Strenge Regeln schützen vor Pfusch

Damit beispielsweise die angebotenen Discount-Preise nicht zum Therapie-Desaster für den Patienten mutieren, stimmen die teilnehmenden Doktoren auch folgender Finesse zu: nach der Behandlung gibt der Patient seine Bewertung ins Online-System ein. Wer als Arzt - über die Auktion - für deutlich weniger Geld als seine Mitbewerber dennoch eine qualitativ hochwertige Arbeit leistet, avanciert auf diese Weise schnell zum Patienten-Magnet. Wer indes pfuscht, um über Umwege doch noch zu sparen, wird von der Community durch Negativbewertungen hart bestraft. Dass teilnehmende Ärzte ihr Handwerk bestens beherrschen sollten, versteht sich angesichts eines weiteren Qualitätsmerkmals der Auktionsplattform nahezu von selbst.
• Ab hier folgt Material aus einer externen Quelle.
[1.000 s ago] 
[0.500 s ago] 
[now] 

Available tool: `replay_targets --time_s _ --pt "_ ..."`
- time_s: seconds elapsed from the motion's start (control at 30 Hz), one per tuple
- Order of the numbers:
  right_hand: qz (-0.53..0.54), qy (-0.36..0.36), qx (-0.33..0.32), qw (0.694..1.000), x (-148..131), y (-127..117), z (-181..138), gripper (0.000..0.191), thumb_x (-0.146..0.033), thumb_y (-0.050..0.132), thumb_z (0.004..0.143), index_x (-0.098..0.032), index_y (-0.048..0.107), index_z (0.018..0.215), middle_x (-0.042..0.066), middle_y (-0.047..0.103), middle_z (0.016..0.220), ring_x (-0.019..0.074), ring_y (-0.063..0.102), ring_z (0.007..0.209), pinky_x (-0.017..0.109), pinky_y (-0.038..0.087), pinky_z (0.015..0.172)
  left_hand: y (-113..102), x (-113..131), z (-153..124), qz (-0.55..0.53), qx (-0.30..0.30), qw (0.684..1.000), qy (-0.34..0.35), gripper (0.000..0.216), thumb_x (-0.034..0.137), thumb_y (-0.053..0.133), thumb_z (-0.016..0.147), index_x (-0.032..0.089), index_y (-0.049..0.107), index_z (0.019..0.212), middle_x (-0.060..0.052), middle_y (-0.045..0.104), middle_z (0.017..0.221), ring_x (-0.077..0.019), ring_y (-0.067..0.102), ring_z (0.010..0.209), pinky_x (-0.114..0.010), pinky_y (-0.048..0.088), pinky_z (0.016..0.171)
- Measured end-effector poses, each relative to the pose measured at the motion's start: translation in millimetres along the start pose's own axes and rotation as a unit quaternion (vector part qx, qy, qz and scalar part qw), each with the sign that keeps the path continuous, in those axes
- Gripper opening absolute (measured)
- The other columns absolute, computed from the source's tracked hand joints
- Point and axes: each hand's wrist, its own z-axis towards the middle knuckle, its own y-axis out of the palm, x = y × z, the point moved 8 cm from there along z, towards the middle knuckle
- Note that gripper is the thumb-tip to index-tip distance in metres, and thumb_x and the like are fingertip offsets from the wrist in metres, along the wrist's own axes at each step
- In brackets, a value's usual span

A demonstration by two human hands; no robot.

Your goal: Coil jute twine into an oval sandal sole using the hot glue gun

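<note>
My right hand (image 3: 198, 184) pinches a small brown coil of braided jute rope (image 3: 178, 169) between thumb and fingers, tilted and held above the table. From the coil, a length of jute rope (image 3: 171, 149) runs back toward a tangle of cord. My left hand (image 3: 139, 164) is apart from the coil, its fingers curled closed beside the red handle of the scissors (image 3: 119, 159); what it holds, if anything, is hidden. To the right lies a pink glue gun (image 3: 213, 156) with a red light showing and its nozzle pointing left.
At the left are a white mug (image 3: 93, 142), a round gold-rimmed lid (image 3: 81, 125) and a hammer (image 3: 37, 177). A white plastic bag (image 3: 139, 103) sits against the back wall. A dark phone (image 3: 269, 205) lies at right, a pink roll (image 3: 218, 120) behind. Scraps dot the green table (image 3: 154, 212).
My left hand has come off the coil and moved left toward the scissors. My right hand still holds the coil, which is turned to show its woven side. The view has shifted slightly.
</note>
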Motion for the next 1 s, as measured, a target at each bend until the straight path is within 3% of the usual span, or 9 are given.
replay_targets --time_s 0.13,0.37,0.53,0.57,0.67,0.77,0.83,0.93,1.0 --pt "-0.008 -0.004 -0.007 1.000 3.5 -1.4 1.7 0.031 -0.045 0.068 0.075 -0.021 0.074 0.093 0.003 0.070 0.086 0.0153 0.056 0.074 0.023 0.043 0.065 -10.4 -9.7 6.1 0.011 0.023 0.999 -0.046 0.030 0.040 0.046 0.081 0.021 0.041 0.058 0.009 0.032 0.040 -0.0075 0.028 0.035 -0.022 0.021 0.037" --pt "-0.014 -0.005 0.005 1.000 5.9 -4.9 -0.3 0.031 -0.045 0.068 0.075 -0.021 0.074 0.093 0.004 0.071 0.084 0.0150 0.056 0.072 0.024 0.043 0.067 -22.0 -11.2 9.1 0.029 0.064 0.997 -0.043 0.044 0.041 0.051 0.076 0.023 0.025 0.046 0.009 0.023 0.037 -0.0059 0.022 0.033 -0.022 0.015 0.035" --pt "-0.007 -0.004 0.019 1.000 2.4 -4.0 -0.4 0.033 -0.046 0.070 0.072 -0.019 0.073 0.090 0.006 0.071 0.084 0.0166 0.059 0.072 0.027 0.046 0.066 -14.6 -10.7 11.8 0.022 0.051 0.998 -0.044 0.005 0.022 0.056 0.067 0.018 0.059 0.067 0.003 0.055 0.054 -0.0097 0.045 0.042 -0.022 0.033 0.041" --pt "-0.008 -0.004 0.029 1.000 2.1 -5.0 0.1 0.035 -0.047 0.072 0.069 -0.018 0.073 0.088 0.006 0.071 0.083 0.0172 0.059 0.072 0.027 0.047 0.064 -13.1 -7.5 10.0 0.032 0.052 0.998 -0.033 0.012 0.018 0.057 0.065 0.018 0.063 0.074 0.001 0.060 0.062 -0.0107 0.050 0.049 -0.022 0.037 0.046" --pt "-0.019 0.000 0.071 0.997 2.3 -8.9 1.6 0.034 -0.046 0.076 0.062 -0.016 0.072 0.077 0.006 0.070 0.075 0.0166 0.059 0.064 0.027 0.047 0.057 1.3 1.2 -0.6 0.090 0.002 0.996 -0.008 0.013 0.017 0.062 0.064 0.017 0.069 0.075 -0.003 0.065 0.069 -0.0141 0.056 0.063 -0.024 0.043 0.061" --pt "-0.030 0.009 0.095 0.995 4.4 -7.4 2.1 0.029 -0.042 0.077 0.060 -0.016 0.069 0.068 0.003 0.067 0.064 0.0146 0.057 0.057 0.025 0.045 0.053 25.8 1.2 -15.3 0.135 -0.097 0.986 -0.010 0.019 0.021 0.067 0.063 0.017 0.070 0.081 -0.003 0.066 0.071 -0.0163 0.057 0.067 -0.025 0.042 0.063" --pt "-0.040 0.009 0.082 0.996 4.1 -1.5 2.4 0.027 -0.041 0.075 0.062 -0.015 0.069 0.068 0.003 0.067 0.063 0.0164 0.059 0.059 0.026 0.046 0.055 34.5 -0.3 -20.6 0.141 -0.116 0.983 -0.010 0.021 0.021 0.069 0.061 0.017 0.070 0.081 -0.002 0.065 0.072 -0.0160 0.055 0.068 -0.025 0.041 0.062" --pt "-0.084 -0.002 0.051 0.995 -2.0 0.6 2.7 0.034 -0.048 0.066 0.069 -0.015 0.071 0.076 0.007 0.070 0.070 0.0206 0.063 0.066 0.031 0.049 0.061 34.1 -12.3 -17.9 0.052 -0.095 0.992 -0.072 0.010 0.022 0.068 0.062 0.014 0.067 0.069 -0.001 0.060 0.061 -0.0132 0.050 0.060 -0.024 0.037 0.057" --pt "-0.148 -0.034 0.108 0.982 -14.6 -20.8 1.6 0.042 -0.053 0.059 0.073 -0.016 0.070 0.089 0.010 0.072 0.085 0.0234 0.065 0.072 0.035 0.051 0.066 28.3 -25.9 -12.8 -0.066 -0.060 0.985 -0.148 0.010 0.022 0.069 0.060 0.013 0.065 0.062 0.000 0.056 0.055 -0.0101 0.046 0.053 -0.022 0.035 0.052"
Bis zu drei Jahren nach der erfolgten Behandlung dürfen Patienten ihre bereits abgegebene Bewertung ändern - etwa dann, wenn die eingesetzte Krone nicht hält, oder die Leistung im Nachhinein Mängel aufweist.

Immerhin: Während sich der Rest der Republik in Streiks und endlosen Debatten zwischen Politik, Ärzten und Patienten verliert, finden Ärzte und Patienten im zugegeben harten, aber fairen System des einzigartigen Portals das, was alle glücklich stellt: gute medizinische Leistungen zu akzeptablen Preisen. Mittlerweile wollen die ersten Krankenkassen auf das Portal zugreifen, um die Flucht ihrer Patienten ins Ausland zu verhindern. Bezahlbare medizinische Leistungen anzubieten, so das Fazit eines Besuches bei Arzt-Preisvergleich, kann auch in Deutschland funktionieren.
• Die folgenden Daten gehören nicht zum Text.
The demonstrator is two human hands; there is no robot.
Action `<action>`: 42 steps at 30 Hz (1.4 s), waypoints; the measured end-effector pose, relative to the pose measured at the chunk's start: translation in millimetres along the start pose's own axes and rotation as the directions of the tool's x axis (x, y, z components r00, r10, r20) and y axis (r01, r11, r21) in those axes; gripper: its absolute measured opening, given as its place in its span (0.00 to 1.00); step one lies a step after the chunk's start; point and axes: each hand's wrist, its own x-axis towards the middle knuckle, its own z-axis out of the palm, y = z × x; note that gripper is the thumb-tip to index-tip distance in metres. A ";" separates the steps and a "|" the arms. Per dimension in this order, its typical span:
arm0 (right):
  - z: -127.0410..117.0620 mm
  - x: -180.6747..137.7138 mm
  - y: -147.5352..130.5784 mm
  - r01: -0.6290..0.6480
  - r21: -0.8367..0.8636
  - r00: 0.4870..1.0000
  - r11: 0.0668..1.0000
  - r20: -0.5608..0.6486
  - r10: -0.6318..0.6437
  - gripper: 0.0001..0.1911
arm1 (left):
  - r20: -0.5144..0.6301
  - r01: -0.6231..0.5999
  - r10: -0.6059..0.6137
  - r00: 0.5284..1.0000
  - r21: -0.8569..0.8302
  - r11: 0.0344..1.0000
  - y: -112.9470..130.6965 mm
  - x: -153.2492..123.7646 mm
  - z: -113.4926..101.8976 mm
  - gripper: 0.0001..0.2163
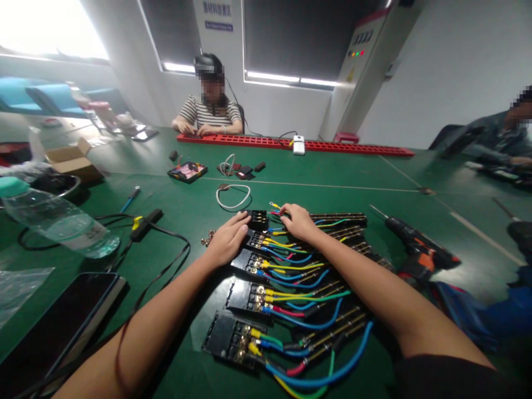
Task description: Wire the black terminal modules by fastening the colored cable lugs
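Note:
My left hand [228, 239] lies at the left end of the farthest black terminal block [260, 219], its fingers together and pressed on the block. My right hand [298, 221] is closed at the fingertips on wires [275, 211] with yellow, red and blue sleeved ring lugs, just right of that block. Toward me stand several more terminal blocks [241, 295] in a row, with yellow, green, blue and red wires [307, 267] screwed on. The wires run to black strips with brass-coloured rods [336, 217]. Small brass-coloured screws [206, 239] lie in a pile left of my left hand.
A cordless drill [419, 238] lies at the right. On the left are a water bottle [62, 221], a phone [58, 327] and a black cable [183, 244]. Across the green table [332, 177], a person [211, 111] sits behind a red slotted rail [249, 141]; another person sits far right.

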 end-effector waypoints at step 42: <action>-4.7 21.1 -9.8 0.228 -0.378 0.960 0.897 0.241 -0.142 0.18 | 0.076 0.248 -0.410 0.909 0.692 0.678 -11.9 8.8 -61.1 0.11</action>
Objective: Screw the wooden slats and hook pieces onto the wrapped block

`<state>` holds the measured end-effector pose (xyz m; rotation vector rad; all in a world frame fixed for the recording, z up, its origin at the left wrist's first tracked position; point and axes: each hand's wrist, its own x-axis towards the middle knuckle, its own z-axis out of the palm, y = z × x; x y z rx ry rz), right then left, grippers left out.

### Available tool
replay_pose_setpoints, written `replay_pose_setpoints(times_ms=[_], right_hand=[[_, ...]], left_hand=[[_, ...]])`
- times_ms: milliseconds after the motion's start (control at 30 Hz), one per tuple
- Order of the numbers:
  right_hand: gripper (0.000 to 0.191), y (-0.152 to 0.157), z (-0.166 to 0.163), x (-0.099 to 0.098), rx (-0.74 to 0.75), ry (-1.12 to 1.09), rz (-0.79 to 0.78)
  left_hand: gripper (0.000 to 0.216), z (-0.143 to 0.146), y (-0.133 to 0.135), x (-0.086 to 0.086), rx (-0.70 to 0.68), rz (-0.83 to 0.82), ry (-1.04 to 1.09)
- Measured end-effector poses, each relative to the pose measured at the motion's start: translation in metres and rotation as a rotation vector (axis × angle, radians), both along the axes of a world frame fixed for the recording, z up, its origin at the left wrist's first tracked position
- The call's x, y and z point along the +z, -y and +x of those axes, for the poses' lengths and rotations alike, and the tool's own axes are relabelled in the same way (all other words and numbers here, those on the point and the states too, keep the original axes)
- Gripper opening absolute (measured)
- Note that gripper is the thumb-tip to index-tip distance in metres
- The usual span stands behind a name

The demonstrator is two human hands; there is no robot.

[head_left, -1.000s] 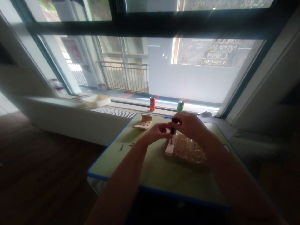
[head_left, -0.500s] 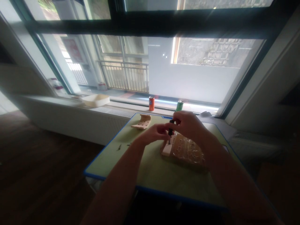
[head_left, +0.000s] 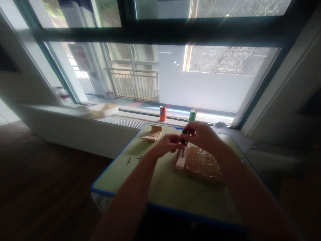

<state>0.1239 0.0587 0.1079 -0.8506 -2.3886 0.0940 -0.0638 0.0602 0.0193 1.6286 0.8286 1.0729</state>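
Note:
A screwdriver [head_left: 184, 138] with a black handle stands nearly upright over a pale block [head_left: 181, 163]. My right hand [head_left: 200, 134] is closed around the top of its handle. From the left, my left hand [head_left: 168, 144] pinches the lower part of the handle with its fingertips. The thin shaft reaches down to the block's upper face; whether the tip sits in a screw is too small to tell. Against the block's right side lies a brown piece with holes under shiny clear plastic [head_left: 203, 162], partly hidden by my right forearm.
Several small dark pieces [head_left: 128, 160] lie on the green table [head_left: 160, 187] with a blue edge. A pale curved piece with holes [head_left: 153, 133] rests at its far left. On the windowsill stand an orange can [head_left: 163, 113], a green can [head_left: 192, 115] and a cream tray [head_left: 104, 110].
The view has tilted up a little, so everything sits slightly lower in it. Both hands stay at the screwdriver, with only a slight shift of the fingers.

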Motion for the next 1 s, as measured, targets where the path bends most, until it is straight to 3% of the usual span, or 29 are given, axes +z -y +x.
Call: replay_pose_setpoints(times_ms=[300, 567, 700, 833, 1000], right_hand=[[0.038, 0.005, -0.005, -0.002, -0.076, 0.101, 0.076], [0.023, 0.008, 0.006, 0.007, 0.115, 0.038, -0.038], [0.018, 0.006, 0.005, 0.005, 0.008, 0.109, 0.014], [0.029, 0.005, 0.004, 0.002, -0.111, 0.198, 0.122], [0.042, 0.01, 0.001, 0.004, -0.139, 0.282, 0.191]], left_hand=[[0.033, -0.003, -0.003, -0.005, 0.002, 0.03, -0.045], [0.038, -0.004, 0.003, 0.0, -0.077, -0.029, -0.137], [0.043, 0.001, 0.002, 0.0, -0.06, -0.027, -0.117], [0.036, 0.004, 0.002, 0.0, 0.03, 0.029, -0.098], [0.036, 0.003, 0.004, 0.002, -0.135, -0.025, -0.11]])
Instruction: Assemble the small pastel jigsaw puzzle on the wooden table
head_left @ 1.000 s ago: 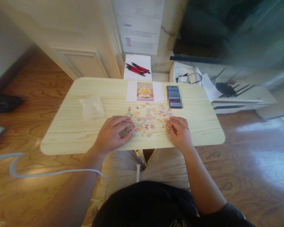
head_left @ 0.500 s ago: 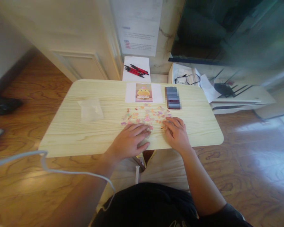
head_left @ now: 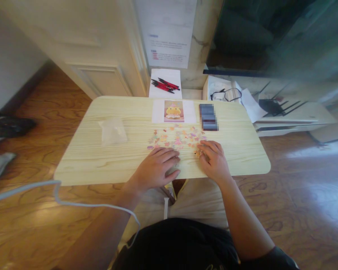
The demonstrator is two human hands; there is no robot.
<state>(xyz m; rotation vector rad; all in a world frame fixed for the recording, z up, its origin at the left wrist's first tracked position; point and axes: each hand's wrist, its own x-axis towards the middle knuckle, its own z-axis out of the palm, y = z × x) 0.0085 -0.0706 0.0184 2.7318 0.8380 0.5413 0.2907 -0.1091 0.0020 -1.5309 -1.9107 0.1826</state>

Doch das ökonomisch sinnvolle Konzept von Angebot und Nachfrage in der Medizin stößt ausgerechnet da auf Widerstand, wo man ihn am wenigsten vermuten würde. Die Bayerische Landesärztekammer (BLÄK) steht dem Konzept nicht nur skeptisch gegenüber. Die BLÄK befürchtet auch den unlauteren Wettbewerb zwischen Ärzten - diese dürften sich schließlich nicht gegenseitig unterbieten. Nun soll auf Veranlassung der BLÄK die Wettbewerbszentrale Klarheit schaffen - bis es dazu kommt, darf weiter geboten werden.